=== TASK OBJECTIVE ===
Go through the following data and transcribe exactly the stretch of lines from the one holding "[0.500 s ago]" to the one holding "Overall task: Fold", both included.

═════ DATASET RECORDS ═════

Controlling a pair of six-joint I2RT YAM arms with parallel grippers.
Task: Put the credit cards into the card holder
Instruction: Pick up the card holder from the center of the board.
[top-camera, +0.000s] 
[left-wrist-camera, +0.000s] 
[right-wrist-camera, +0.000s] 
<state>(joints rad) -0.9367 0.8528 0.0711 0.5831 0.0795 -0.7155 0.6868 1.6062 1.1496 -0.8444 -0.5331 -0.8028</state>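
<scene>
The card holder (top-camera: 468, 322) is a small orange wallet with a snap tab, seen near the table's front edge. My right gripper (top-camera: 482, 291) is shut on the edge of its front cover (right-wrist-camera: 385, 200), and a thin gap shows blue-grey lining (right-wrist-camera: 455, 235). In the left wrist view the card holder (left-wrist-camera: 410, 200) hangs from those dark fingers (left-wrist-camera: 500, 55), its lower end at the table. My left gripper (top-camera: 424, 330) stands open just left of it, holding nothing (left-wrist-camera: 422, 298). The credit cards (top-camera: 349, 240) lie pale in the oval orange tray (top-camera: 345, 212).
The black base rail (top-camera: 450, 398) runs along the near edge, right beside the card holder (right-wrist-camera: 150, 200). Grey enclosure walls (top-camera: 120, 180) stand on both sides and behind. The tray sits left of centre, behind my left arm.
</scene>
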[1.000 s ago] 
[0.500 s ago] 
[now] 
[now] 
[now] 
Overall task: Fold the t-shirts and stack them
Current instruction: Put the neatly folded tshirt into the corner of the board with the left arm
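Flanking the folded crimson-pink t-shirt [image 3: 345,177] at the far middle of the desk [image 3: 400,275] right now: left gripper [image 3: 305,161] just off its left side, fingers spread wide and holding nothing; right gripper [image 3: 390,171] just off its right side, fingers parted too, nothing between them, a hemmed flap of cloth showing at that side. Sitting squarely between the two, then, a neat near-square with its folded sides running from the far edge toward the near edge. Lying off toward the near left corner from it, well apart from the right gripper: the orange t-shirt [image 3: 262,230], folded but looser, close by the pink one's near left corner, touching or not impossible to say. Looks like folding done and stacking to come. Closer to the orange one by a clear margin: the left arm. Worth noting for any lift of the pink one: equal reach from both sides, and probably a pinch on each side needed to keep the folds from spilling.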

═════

=== RESPONSE TO THE EXERCISE ===
[0.500 s ago] 
[now] 
[now] 
[now] 
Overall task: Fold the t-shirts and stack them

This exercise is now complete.